*** Opening Data for processing ***
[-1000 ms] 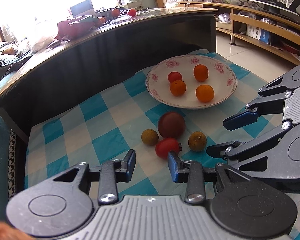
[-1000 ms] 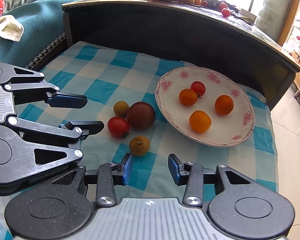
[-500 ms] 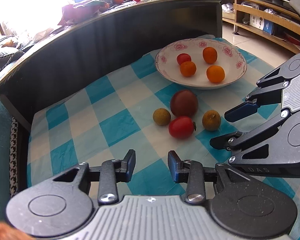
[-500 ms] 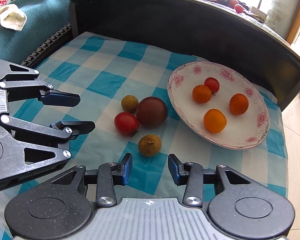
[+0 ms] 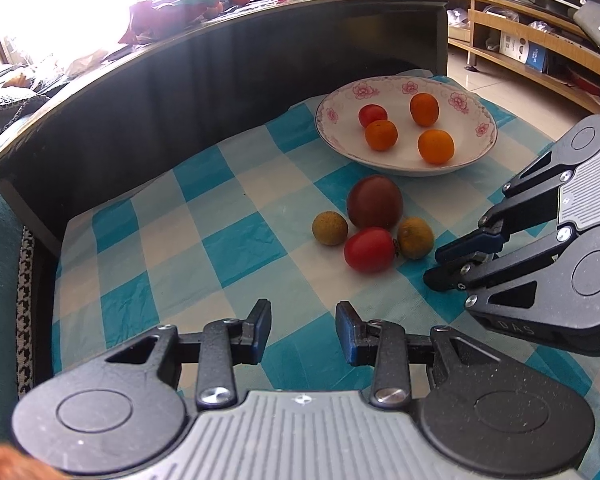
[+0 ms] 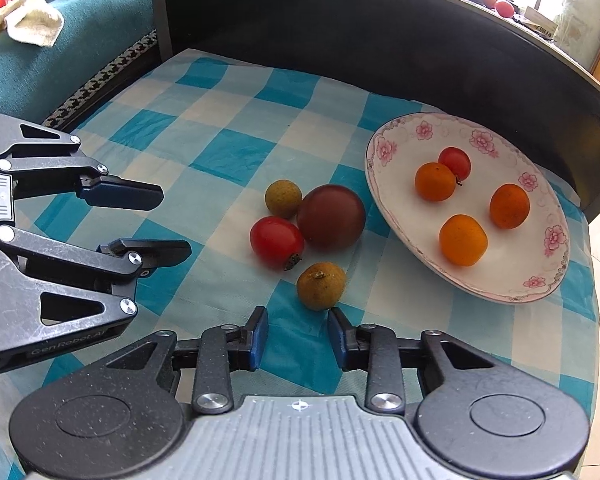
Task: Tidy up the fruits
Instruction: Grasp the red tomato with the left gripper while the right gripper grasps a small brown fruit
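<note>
- Surface was a blue-and-white checked cloth (image 6: 236, 156) laid below a dark curved table edge (image 5: 180, 100). A teal sofa (image 6: 80, 40) with a white towel (image 6: 32, 26) on it stood at one side, and wooden shelves (image 5: 540, 40) on the other.
- A white plate (image 6: 384, 148) with a pink flower rim lay on the cloth, near the dark panel. It carried three orange fruits (image 6: 463, 240) and a small red tomato (image 6: 455, 162), which touched one of the oranges.
- A loose cluster sat on the cloth just beside the plate:
  - a dark red-brown round fruit (image 6: 331, 216)
  - a red oval tomato (image 6: 276, 240)
  - a tan rough-skinned fruit (image 6: 283, 198)
  - a second tan fruit (image 6: 321, 286), nearest the right gripper
- The red oval tomato lay on its side. Its long axis ran roughly across the cloth, with the dried stem end towards the second tan fruit.
- Left gripper (image 5: 302, 312) was over bare cloth, short of the cluster. Its jaws were apart, with nothing between them.
- Right gripper (image 6: 296, 320) had its fingertips just short of the second tan fruit. Its jaws had just been closing, a narrow gap showed, and they held nothing.
</note>
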`<state>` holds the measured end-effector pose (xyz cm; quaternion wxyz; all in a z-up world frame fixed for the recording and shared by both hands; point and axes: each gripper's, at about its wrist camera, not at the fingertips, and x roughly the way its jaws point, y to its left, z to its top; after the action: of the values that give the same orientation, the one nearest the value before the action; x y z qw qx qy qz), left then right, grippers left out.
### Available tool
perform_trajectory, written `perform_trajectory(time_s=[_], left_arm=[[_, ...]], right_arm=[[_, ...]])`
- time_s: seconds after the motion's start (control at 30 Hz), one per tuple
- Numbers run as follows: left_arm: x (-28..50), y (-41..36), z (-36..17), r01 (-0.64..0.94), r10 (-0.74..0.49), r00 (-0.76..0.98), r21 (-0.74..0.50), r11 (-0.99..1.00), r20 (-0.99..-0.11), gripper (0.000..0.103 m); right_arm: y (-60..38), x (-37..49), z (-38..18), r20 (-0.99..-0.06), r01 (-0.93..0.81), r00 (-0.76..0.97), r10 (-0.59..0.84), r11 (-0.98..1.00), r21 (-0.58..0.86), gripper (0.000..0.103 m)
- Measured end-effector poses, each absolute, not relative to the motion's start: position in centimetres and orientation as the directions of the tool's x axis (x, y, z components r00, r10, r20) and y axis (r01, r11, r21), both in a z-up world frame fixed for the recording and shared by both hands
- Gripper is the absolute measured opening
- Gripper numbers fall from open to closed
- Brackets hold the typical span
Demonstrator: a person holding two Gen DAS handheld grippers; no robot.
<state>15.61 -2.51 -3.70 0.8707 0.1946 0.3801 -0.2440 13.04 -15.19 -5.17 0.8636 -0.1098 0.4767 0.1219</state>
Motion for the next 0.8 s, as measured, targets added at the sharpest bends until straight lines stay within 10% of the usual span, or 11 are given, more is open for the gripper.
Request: perform_trajectory(time_s=[0.07,0.57,0.8], left_arm=[[15.6,-2.5,-3.7,0.575,-0.278,0.593,0.155,0.803,-0.756,0.045],[15.2,-3.4,-4.0,0.62,-0.311,0.576,0.156,0.769,-0.756,0.045],[15.2,-3.2,-3.8,0.625,-0.327,0.57,0.14,0.768,-0.754,0.045]], right_arm=[[-15.1,13.1,-5.1,-0.85,-0.315,0.517,0.104,0.946,-0.076,0.006],[-17.8,12.4,-4.1,-0.843,-0.279,0.52,0.141,0.96,-0.011,0.0],[-17.5,13.4,-4.0,-0.82,-0.296,0.542,0.185,0.955,0.02,0.024]])
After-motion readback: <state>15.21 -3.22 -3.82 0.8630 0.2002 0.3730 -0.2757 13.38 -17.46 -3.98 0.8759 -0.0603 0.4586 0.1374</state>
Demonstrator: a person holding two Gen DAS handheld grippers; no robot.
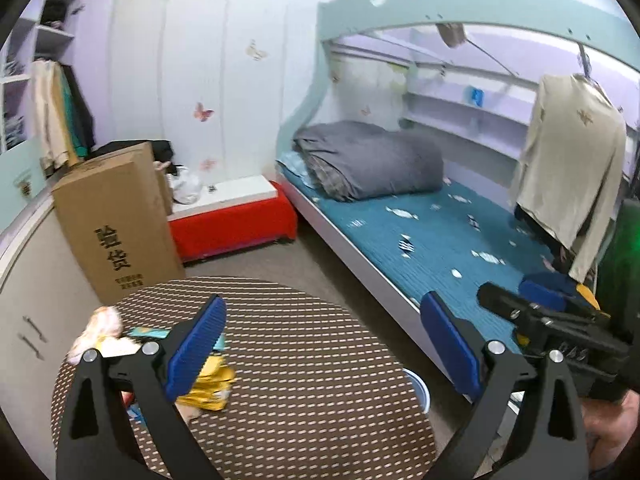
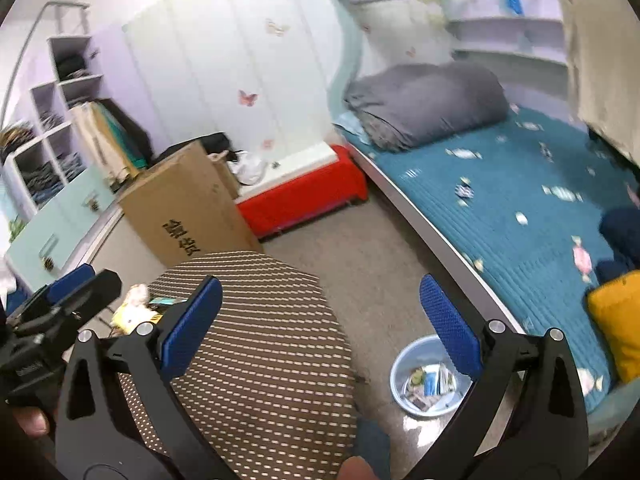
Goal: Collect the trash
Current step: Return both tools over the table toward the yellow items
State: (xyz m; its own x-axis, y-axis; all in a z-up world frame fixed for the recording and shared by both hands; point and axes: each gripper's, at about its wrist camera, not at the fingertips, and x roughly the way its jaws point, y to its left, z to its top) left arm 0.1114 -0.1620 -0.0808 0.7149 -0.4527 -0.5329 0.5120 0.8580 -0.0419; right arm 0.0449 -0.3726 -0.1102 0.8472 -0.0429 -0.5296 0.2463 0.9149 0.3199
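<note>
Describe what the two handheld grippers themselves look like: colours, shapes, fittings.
Both match. The left gripper and the right gripper each have two black angular arms with triangular cut-outs and silver round pivot bolts. Each finger carries a long blue pad with a ribbed or dotted grip texture. Seen from the other side, the body is black with screws. No sleeve or cable shows.

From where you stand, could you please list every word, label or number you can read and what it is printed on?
"验货": large black characters on the side of the cardboard box, standing by the round table.
Smaller black lines beneath those characters on the box: too small to read.
Wrappers on the table and in the blue basin: print is blurred, unreadable.
No other text is visible.
</note>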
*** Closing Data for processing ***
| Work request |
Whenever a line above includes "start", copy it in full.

| Output for this task |
- time_s: seconds after the motion's start (control at 30 Hz), one per tuple
- Measured end-effector poses, each absolute, not relative to the motion's start: position in centimetres and orientation as the directions of the tool's x axis (x, y, z components r00, r10, r20) and y axis (r01, r11, r21), both in a z-up world frame fixed for the recording and shared by both hands

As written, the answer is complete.